Interview von Kaija Voss, Wolfratshausen

Das Alte Wolfratshauser Krankenhaus an der Sauerlacher Straße, erbaut 1823/24, hat nicht nur eine bemerkenswerte Baugeschichte, es schreibt auch Geschichte der Denkmalpflege. Das klassizistische Gebäude steht seit 1973 auf der Bayerischen Denkmalliste, seit Bestehen der Liste überhaupt. Trotzdem existierte für dieses Areal ein Bebauungsplan der Stadt Wolfratshausen von 1983, in dem das Krankenhaus als "aufzuhebendes" Bauobjekt dargestellt war. Wie die Erlaubnis zustande kommen konnte, war aus Sicht des Landratsamtes nicht mehr nachvollziehbar. 2012 forderte eine breite Öffentlichkeit, federführend dabei der Historische Verein Wolfratshausen, den Erhalt des denkmalgeschützten Hauses. Landesdenkmalrat und Bayerisches Landesamt für Denkmalpflege setzten sich für die Erhaltung ein, die Regierung von Oberbayern stellte die Rechtswidrigkeit der Abbruchgenehmigung fest. Im 2014 herausgegebenen Buch "Medizingeschichte im Isartal" dokumentierte der Historische Verein die Geschichte des Krankenhauses. Im Herbst 2020 untersucht ein Experte das historische Bauwerk, der Bauforscher und promovierte Kunsthistoriker Gerald Dobler. Hintergrund sind die Vorbereitungen zur Instandsetzung des Hauses durch die Maro Wohnungsgenossenschaft. Im Interview erklärt er seine Forschungen an dem Wolfratshauser Gebäude.

SZ: Herr Dobler, was war für Sie der überraschendste Befund am Alten Krankenhaus?
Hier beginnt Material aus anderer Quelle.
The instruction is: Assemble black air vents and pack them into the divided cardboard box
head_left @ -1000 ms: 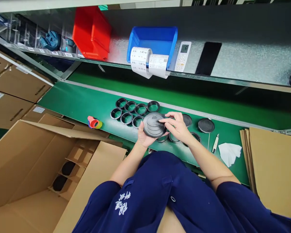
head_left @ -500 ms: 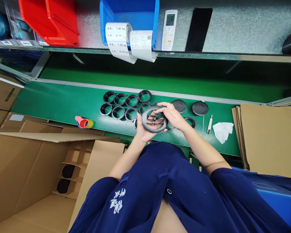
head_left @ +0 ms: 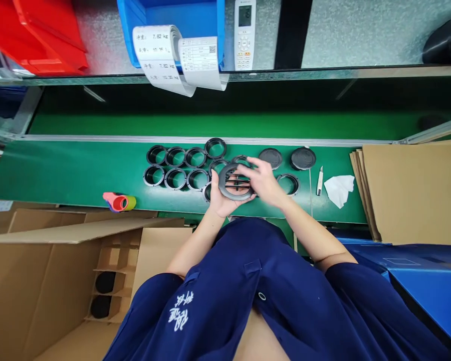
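Slats (head_left: 237, 186) on the vent (head_left: 223, 184) had gone from closed flat to edge-on, gaps showing. Left hand (head_left: 220, 203) had its grip clamped on the rim, thumb on top; right hand (head_left: 266, 184) had fingers on the upper right edge. Vent sat in the air over the near edge of the surface (head_left: 67, 168). Risks: pushing a slat too hard could have bent or unclipped it; loose left grip could have dropped the vent onto the rings (head_left: 176, 189). Carton (head_left: 18, 281), left: two black round parts (head_left: 105, 282) in divider cells. Shelf: blue bin (head_left: 203, 17), label rolls (head_left: 160, 52) hanging over its front; red bin (head_left: 52, 30), contents unclear.
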`<state>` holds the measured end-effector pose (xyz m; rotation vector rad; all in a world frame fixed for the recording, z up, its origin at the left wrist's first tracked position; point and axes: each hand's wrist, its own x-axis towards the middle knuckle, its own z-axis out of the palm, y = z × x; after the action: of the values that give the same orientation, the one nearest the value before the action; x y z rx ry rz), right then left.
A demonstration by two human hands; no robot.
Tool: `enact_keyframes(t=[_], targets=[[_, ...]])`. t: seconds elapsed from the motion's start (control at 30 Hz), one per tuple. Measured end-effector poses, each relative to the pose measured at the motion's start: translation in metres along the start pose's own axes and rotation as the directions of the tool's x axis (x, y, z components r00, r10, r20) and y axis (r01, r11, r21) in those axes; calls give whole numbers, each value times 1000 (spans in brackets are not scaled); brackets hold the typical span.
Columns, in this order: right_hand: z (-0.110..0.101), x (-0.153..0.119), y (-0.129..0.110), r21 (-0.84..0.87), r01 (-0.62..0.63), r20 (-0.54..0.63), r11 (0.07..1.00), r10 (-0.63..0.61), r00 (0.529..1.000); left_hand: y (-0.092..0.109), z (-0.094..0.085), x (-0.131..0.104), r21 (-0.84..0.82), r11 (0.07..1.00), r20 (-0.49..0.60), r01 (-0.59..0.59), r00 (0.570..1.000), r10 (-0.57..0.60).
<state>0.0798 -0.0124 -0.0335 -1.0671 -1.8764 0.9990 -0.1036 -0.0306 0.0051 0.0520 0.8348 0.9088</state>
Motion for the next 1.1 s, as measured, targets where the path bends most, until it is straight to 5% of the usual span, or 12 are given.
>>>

Gerald Dobler: Dass noch sehr viele Fenster aus der Erbauungszeit erhalten sind und dass die Kapelle eine aufwendige Ausmalung noch in Formen des Spätbarocks besaß - mit illusionistischen Pilastern und Vorhängen an den Wänden.

Die Möglichkeiten der Befunduntersuchung sind sehr vielfältig: wie darf man sich Ihre Arbeit vorstellen?
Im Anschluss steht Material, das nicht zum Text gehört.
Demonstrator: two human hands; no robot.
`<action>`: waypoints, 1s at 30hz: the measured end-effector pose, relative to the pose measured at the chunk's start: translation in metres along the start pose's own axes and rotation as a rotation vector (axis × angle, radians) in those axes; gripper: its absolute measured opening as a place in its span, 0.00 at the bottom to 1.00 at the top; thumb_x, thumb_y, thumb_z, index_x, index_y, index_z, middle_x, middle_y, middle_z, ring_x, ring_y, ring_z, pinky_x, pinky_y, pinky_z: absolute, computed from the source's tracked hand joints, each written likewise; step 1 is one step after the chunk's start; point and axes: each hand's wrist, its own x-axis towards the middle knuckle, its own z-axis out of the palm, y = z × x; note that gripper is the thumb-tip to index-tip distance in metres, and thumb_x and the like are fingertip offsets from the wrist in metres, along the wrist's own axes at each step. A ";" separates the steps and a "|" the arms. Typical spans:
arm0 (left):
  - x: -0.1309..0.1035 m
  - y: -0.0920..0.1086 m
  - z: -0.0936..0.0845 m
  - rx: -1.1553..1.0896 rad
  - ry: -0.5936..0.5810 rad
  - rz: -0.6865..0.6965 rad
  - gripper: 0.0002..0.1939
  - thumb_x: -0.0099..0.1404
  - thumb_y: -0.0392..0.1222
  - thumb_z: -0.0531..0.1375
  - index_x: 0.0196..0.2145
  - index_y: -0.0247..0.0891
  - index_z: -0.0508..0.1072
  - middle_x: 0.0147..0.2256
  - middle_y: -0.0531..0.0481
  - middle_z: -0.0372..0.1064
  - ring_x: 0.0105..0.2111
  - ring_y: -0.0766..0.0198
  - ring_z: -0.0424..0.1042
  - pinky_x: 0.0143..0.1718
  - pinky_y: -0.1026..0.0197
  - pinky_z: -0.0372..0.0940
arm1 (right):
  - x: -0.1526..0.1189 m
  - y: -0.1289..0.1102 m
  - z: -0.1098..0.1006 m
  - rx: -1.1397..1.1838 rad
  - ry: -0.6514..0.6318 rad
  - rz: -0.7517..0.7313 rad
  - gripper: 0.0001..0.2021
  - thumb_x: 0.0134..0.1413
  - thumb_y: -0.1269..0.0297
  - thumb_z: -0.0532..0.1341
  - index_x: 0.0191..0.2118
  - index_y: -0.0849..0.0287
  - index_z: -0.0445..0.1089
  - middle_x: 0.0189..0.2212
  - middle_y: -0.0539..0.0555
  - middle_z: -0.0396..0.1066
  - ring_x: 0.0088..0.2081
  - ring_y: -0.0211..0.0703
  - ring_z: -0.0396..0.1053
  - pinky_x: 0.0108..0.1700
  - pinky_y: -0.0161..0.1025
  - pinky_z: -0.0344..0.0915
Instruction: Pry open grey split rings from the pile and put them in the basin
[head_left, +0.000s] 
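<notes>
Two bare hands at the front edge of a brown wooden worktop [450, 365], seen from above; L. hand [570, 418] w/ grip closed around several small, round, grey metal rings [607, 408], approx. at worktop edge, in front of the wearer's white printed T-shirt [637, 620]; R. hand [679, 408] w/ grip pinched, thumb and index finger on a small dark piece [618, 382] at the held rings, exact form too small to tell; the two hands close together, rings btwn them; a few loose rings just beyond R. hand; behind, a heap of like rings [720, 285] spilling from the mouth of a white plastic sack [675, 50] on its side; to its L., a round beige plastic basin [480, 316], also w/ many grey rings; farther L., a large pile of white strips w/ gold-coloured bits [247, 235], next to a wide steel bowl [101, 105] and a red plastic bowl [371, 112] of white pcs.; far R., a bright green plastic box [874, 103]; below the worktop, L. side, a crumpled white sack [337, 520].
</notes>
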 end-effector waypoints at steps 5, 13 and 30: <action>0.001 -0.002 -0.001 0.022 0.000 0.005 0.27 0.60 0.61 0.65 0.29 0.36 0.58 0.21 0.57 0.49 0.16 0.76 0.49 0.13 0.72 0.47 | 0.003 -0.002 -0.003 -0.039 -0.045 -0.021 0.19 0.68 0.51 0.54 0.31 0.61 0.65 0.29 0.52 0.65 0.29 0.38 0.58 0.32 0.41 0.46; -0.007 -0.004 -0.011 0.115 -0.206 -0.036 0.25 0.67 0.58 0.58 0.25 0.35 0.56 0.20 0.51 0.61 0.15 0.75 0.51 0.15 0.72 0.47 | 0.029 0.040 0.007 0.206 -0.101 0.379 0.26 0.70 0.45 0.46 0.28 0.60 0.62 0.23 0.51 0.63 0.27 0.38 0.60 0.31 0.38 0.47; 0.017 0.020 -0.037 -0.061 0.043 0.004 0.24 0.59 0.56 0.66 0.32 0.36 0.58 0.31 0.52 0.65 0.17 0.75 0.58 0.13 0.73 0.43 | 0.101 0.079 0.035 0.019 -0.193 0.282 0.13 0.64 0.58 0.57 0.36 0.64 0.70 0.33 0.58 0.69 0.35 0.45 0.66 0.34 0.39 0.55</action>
Das Alte Krankenhaus an der Sauerlacher Straße soll saniert werden. (Foto: privat/oh)

Ich verfolge immer einen ganzheitlichen Ansatz. Das heißt, dass zunächst eine Recherche zur Baugeschichte des Gebäudes in der Literatur und im Archiv, vor allem nach historischen Plänen, erfolgte. In diesem Fall war durch den Historischen Verein Wolfratshausen bereits gute Vorarbeit geleistet worden. Vom Alten Krankenhaus sind die originalen Baupläne und spätere Ergänzungen vorhanden, die einen guten Überblick bieten. Ich habe sie mit den aktuellen Plänen kombiniert, um dann im Gebäude gezielt Öffnungen zur Überprüfung anzulegen. Baupläne sind zwar oft so umgesetzt worden, wie gezeichnet - gerade in Details aber auch nicht. Nächster Schritt war die optische Begutachtung des Hauses, mit Blick auf schützenswerte historische Ausstattungen wie Böden, Treppen, Türen und Fenster und so weiter. Den letzten Schritt bildeten dann die Untersuchungsöffnungen an besonders aussagefähigen Stellen. Da geht es um den Nachweis von Umbauten und um die Frage nach historischen Oberflächen, die man erhalten oder aufgreifen sollte, etwa bei einem Neuanstrich der Fassade. Meine Forschungen dienen als Entscheidungsgrundlage für den Bauherrn bei der geplanten Instandsetzung - in Zusammenarbeit mit dem Denkmalamt, dem Architekten und einigen Fachplanern.

Sie arbeiten bereits seit 2008 als freiberuflicher Experte im Dienste der Kunst- und Denkmalpflege: sind Ihnen ähnliche Objekte wie das Alte Krankenhaus begegnet?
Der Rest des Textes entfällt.